#### Your assignment
Your task is to repeat the entries below exactly and to leave their images out.

___ Available records

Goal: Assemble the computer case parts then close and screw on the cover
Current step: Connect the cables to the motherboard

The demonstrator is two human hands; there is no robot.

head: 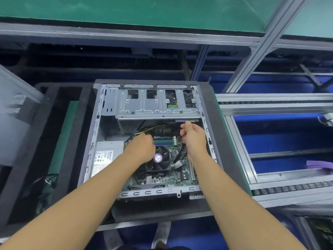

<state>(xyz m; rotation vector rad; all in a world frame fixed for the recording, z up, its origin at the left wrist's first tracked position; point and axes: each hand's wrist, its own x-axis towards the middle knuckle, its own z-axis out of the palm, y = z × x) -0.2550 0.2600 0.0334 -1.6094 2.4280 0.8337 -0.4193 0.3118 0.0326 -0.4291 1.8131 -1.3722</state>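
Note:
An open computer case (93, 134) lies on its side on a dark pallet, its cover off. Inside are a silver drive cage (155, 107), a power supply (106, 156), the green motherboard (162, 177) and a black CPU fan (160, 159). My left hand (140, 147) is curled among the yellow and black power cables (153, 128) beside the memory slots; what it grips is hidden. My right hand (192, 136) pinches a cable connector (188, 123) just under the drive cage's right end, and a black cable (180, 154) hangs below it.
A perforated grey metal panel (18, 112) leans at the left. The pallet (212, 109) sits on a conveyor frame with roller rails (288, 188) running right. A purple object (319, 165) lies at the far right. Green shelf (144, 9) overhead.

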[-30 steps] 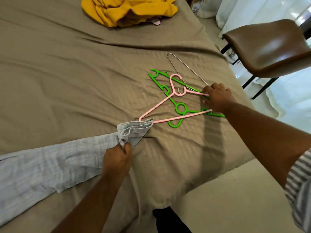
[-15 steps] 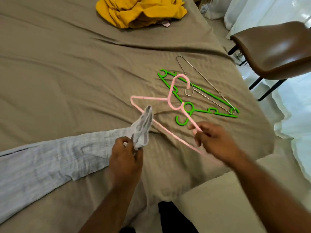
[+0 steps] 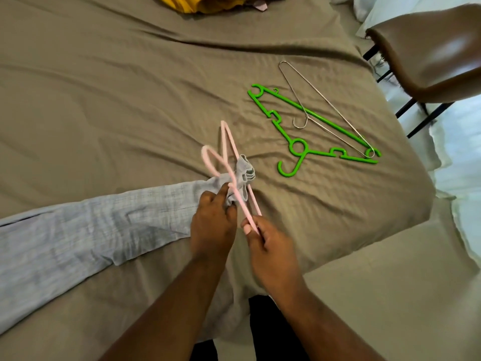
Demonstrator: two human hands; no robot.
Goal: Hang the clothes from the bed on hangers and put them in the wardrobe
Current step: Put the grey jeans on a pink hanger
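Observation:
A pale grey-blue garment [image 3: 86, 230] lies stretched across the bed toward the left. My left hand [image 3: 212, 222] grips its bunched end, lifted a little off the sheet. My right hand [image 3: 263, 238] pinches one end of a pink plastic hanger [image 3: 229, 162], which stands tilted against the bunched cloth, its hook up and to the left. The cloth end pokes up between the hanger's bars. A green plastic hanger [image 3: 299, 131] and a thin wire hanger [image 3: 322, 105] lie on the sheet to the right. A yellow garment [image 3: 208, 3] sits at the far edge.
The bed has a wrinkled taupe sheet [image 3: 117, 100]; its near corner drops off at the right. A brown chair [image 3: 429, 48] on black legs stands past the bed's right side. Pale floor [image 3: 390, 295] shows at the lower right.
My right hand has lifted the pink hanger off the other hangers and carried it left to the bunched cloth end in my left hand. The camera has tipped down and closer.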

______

#### Response to the exercise
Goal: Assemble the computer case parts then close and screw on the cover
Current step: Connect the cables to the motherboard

The demonstrator is two human hands; there is no robot.

head: 

<state>(xyz m; rotation vector rad; all in a world frame fixed for the recording, z up, its origin at the left wrist's first tracked position; point and axes: each hand's wrist, its own x-axis towards the middle knuckle, its own z-axis out of the palm, y = z × x) -0.2550 0.2600 0.0334 -1.6094 2.4280 0.8337 -0.4193 0.3118 0.0326 -0.4291 1.8131 -1.3722</state>
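Note:
An open computer case (93, 134) lies on its side on a dark pallet, its cover off. Inside are a silver drive cage (155, 107), a power supply (106, 156), the green motherboard (162, 177) and a black CPU fan (160, 159). My left hand (140, 147) is curled among the yellow and black power cables (153, 128) beside the memory slots; what it grips is hidden. My right hand (192, 136) pinches a cable connector (188, 123) just under the drive cage's right end, and a black cable (180, 154) hangs below it.
A perforated grey metal panel (18, 112) leans at the left. The pallet (212, 109) sits on a conveyor frame with roller rails (288, 188) running right. A purple object (319, 165) lies at the far right. Green shelf (144, 9) overhead.
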
[-30 steps] 
[-15 steps] 
[+0 steps] 
Demonstrator: two human hands; no robot.
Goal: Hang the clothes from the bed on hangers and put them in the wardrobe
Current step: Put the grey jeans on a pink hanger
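Observation:
A pale grey-blue garment [image 3: 86, 230] lies stretched across the bed toward the left. My left hand [image 3: 212, 222] grips its bunched end, lifted a little off the sheet. My right hand [image 3: 263, 238] pinches one end of a pink plastic hanger [image 3: 229, 162], which stands tilted against the bunched cloth, its hook up and to the left. The cloth end pokes up between the hanger's bars. A green plastic hanger [image 3: 299, 131] and a thin wire hanger [image 3: 322, 105] lie on the sheet to the right. A yellow garment [image 3: 208, 3] sits at the far edge.
The bed has a wrinkled taupe sheet [image 3: 117, 100]; its near corner drops off at the right. A brown chair [image 3: 429, 48] on black legs stands past the bed's right side. Pale floor [image 3: 390, 295] shows at the lower right.
My right hand has lifted the pink hanger off the other hangers and carried it left to the bunched cloth end in my left hand. The camera has tipped down and closer.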

Here the work on this exercise is complete.